Tenho ene restrições ao governo Dilma Rousseff. Só que todas estão alinhadas no extremo oposto das daqueles que mostram os dentes acusando sua campanha de corrupção e exigindo seu impeachment.

Nunca tive maiores ilusões com o que seria seu governo ou, mesmo, o de Lula. Não pensei que chegaríamos ao socialismo ou sequer perto dele. Mas jamais considerei a decepção dos dias hoje, que veríamos cada promessa, cada direito, cada compromisso com as lutas e os sonho de tantas e tantos descendo ladeira abaixo na subserviência ao capital.

A corrupção deve ser investigada e punida, sim! Toda e qualquer, tenha a cor e o partido que tiver. Mas não é disso que estamos falando.

Quem viveu o pré-1964 deve estar, como eu, com uma horrível sensação de já ter visto esse filme e suas trágicas consequências. Isso não pode vir a acontecer de novo. Não podemos recuar em tudo o que conquistamos.

Só canalhas totalmente irresponsáveis, que botam seus interesses e vaidades acima de qualquer outra coisa, podem continuar a alimentar esse monstro que nos ameaça a tod@s.

Acredito, sim, como muitas outras vozes que se têm levantado, que a luta por um mundo melhor se dará efetivamente nas ruas. Mas isso não significa desejar uma guerra fratricida. Em absoluto. É para ela, entretanto, que alguns parecem querer nos conduzir. Mas não seriam eles que sangrariam, caso isso acontecesse. Muito ao contrário. Na linha de frente estariam os que hoje já têm suas vidas sacrificadas de diferentes formas, do trabalho semelhante ao escravo ao assassinato por balas compradas com o dinheiro de todos nós.

Muitas famílias de classe média que em 1964 foram às ruas ‘marchando com Deus’, primeiro pedindo e depois comemorando o golpe, descobriram mais tarde o significado real da aventura à qual tinham sido levadas, quando seus filhos e filhas lhes foram tirados, desaparecidos, torturados, assassinados.

A grande maioria não passou por esse sofrimento, felizmente. Só que grande parte dela também nada aprendeu. Continuou ‘marchando’ e criando seus filhos para serem, hoje, os batedores de panelas que destilam seu ódio em restaurantes elegantes, em livrarias que se dizem de cultura, em algumas ruas e nas redes sociais.

Descobriram da forma mais hedionda o ‘gostinho da participação’. Só que, em vez de arriscarem suas vidas se manifestando contra o autoritarismo e pelos direitos sociais, tiram selfies e, muitos, pedem  até mesmo, descerebradamente, a volta do arbítrio, do medo, da violência.

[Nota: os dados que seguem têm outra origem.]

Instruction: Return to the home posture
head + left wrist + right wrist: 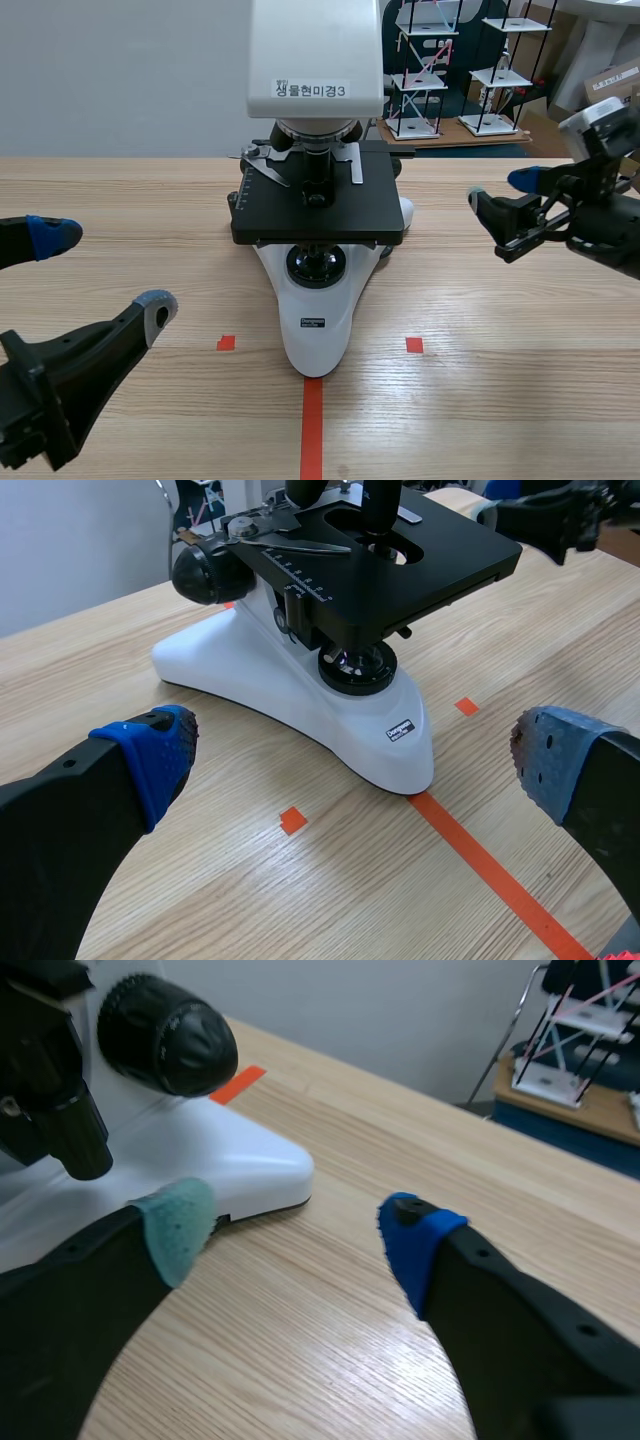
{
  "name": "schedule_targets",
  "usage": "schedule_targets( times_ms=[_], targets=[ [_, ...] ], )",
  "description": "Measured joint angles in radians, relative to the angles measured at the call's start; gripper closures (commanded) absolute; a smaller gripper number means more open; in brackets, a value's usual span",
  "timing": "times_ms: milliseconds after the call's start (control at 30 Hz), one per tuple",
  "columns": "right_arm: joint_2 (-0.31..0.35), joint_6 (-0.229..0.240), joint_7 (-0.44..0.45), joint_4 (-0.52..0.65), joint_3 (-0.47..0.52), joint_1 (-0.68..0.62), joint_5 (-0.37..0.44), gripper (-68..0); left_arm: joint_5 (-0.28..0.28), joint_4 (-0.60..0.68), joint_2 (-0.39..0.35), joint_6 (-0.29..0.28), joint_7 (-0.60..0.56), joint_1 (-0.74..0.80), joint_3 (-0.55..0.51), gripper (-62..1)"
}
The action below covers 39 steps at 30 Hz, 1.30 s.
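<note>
A white and black microscope stands at the middle of the wooden table, its base ahead of my left gripper. My left gripper sits low at the left, open and holding nothing, its blue pads wide apart. My right gripper hovers at the right of the microscope stage, open and holding nothing. In the right wrist view its fingers flank bare table beside the microscope's rear foot and focus knob.
Orange-red tape marks lie in front of the microscope. Behind the table stand white shelf racks and a cardboard box. The other arm's gripper shows past the stage in the left wrist view.
</note>
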Motion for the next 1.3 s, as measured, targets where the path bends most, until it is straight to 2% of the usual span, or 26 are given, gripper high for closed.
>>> schedule_targets(
  times_ms=[167, 300, 467, 633, 767, 933, 1300],
  targets=[
    [0.037, 0.0, -0.002, 0.215, 0.106, -0.204, 0.0, -58.7, 0.0, 0.0, 0.0, 0.0, 0.0, 0.0, 0.0, -62.3],
    [0.045, 0.0, -0.036, 0.396, 0.187, -0.39, -0.001, -64.6, 0.0, 0.0, 0.0, 0.0, 0.0, 0.0, 0.0, -62.3],
    [0.045, 0.001, -0.042, 0.607, 0.29, -0.607, -0.008, -66.0, 0.0, 0.0, 0.0, 0.0, 0.0, 0.0, 0.0, -62.3],
    [0.046, 0.001, -0.042, 0.752, 0.373, -0.782, -0.032, -66.0, 0.0, 0.0, 0.0, 0.0, 0.0, 0.0, 0.0, -62.3],
    [0.046, 0.001, 0.002, 0.818, 0.42, -0.885, -0.064, -66.0, 0.0, 0.0, 0.0, 0.0, 0.0, 0.0, 0.0, -62.3],
    [0.046, 0.0, 0.093, 0.83, 0.436, -0.959, -0.087, -65.9, 0.0, 0.0, 0.0, 0.0, 0.0, 0.0, 0.0, -62.3],
    [0.046, 0.0, 0.109, 0.823, 0.436, -0.972, -0.098, -65.9, 0.0, 0.0, 0.0, 0.0, 0.0, 0.0, 0.0, -62.3]
  ],
)
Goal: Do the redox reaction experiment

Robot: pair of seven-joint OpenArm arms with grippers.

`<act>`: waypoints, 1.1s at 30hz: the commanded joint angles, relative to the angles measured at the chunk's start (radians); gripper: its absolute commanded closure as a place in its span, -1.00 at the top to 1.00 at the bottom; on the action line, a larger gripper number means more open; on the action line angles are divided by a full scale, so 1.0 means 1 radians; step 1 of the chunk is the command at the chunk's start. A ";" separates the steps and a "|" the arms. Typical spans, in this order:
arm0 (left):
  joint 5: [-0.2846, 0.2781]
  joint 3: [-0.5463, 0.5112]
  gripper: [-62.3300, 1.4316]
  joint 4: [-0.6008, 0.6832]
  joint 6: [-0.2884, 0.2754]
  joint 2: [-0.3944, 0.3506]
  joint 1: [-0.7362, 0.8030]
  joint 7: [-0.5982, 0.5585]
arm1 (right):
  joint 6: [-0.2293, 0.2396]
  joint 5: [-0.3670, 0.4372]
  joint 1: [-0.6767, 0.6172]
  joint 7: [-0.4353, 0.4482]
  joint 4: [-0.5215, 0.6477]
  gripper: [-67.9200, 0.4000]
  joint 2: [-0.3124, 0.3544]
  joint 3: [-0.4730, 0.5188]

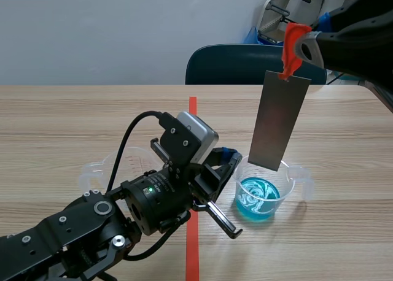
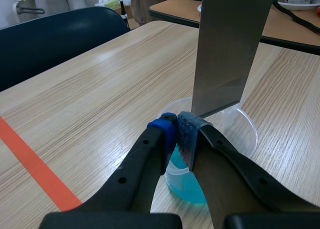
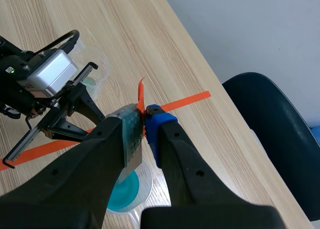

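1. Left arm in from the low left. Left gripper [image 1: 226,159] at mid-surface, just beside the orange-red tape line [image 1: 193,109].
2. Fingers of the left gripper [image 2: 179,131] nearly together, pinched on the near rim of the clear beaker [image 1: 288,177], with the wall caught between the blue and grey pads.
3. Beaker [image 2: 243,126] upright on the wooden surface [image 1: 73,118], to the right of the tape line. Blue liquid [image 1: 258,198] in the bottom, with pale swirls across the top.
4. Right arm in from the upper right, raised. Right gripper [image 1: 302,43] high above the beaker.
5. Fingers of the right gripper [image 3: 144,123] clamped on an orange-red tab [image 3: 141,93] at the top edge of a grey metal plate [image 1: 279,121].
6. Metal plate [image 2: 227,49] hanging upright, slightly tilted, straight over the beaker. Lower edge at the beaker's mouth, above the blue liquid [image 2: 186,185]; no contact with the liquid visible.
7. Same plate seen edge-on beneath the right fingers [image 3: 133,161], blue liquid [image 3: 126,190] directly below.
8. Second beaker [image 1: 97,169], clear, on the surface left of the tape line, partly hidden behind the left arm.
9. Dark blue chair [image 1: 245,63] at the far edge of the surface.
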 commanded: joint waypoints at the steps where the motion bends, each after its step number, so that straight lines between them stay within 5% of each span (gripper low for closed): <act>1: -0.003 -0.003 -0.87 0.019 -0.002 0.004 -0.003 -0.013 | 0.006 0.011 0.012 0.011 0.010 -0.96 0.000 0.014; 11: -0.011 -0.087 -0.87 0.113 -0.002 -0.117 0.135 -0.052 | 0.006 0.011 0.012 0.011 0.010 -0.96 0.000 0.014; 24: -0.045 -0.363 -0.87 0.457 0.026 -0.392 0.614 -0.061 | 0.006 0.011 0.012 0.011 0.010 -0.96 0.000 0.014; 33: -0.093 -0.636 -0.87 0.629 0.052 -0.422 0.951 -0.052 | 0.006 0.011 0.012 0.011 0.010 -0.96 0.000 0.014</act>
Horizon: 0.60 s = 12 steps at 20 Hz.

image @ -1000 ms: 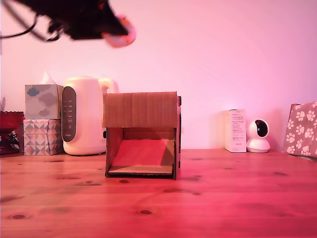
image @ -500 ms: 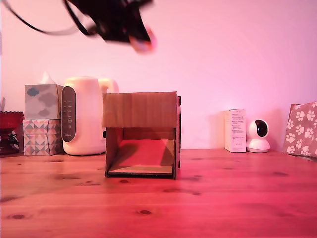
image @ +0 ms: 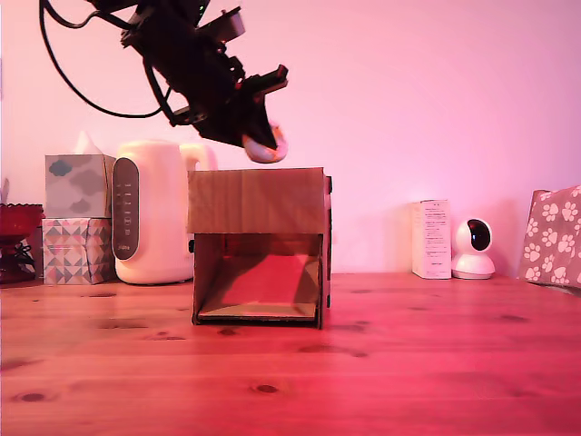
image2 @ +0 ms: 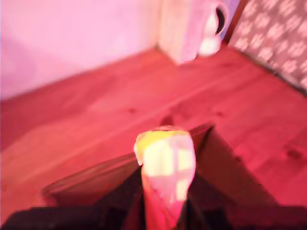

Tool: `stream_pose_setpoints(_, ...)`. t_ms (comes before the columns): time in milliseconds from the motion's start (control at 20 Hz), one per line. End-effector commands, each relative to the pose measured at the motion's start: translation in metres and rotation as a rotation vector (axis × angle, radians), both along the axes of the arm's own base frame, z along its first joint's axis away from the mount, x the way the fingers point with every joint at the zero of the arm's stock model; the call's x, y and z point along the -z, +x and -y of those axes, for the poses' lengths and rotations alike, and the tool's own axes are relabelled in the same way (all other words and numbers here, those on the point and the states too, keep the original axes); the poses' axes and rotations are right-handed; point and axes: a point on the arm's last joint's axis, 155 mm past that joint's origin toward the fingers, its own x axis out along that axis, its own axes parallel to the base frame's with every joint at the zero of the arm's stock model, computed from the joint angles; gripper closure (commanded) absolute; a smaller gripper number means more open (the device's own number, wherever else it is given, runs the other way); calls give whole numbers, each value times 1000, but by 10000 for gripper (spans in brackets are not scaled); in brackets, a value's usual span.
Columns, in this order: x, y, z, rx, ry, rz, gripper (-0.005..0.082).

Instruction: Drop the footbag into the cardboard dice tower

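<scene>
Hanging tilted just above the cardboard dice tower (image: 258, 202), the pincer (image: 260, 136) is clamped on the footbag (image: 267, 149), keeping it over the tower's top edge, apparently so that a release sends it straight down inside

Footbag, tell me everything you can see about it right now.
The footbag is a small soft ball. The wrist view shows yellow and white panels with an orange tint. It is pinched in the gripper, which is shut on it, so only its rounded lower end shows in the exterior view. It hangs in the air just above the top of the cardboard dice tower, apparently not touching it.
</scene>
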Motion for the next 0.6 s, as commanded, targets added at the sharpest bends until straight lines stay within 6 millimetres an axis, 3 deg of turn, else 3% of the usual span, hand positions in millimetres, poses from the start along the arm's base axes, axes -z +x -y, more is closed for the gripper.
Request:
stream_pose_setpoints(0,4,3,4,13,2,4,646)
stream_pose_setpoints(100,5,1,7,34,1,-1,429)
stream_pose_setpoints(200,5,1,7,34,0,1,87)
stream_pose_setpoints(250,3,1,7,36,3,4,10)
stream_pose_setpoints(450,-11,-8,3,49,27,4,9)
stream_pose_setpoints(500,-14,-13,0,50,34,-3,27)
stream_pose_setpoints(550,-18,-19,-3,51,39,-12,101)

Alguns acreditam que ganharão com isso um País ‘sem corrupção’, optando também por ignorar os escândalos ‘engavetados’ na ditadura e nos governos que a seguiram. Boa parte sonha mesmo com o momento em que poderão virar ‘elite’, inebriados pelo ‘luxo’ descortinado nas novelas, fantásticos e jornais nacionais. Se julgam sacrificados em prol de uma ‘gentinha’ que não presta, que não chegou ao mesmo patamar que eles porque não trabalhou, não deu duro, não ‘se sacrificou’. Uma gentinha que para eles vale menos na balança da vida ou, simplesmente, não presta.

A isso chegamos, com a despolitização, com a desmobilização, com a omissão e a inércia.

Não é o PT, Lula ou mesmo o (des)governo de Dilma Rousseff que estão em jogo. O que está sendo atropelado, como já disseram muitas vozes sérias e conscientes, é a Constituição que, mal ou bem, estabelecemos para este País. É a democracia. E qualquer ser ou instituição que ponha isso em risco é criminoso e não merece, em absoluto, ser respeitado ou acatado.

Esperemos que a CNBB tome providências quanto ao presidente da sua comissão de Comunicação. Que o Supremo Tribunal Federal volte a cumprir seu papel na defesa da Constituição. Acho difícil desejarmos que os meios de comunicação hegemônicos passem a atuar como deveriam, como concessionários de um serviço público, prestando informação verdadeira e de qualidade. Cuidar dessa questão foi (mais) uma coisa fundamental que os governos do PT deixaram de fazer. Contra isso, que cada vez mais vozes se levantem, usando os meios dos quais dispomos e através deles procurando alertar aquelas e aqueles que ainda têm neurônios para o diálogo.

O risco é grande, a dor é funda, mas a indignação também é. Façamos as nossas partes.

Comments (1)

  1. Belo texto, minha amiga. Vivemos tempos nebulosos, com mentes embaçadas pelas fontes de (des)informação de sempre. Mas, os dias voltarão a brilhar.

    Não é correto que joguem a água da bacia com o bebê dentro. Espero que não tardem a perceber isso.

    Vamos permanecer atentos.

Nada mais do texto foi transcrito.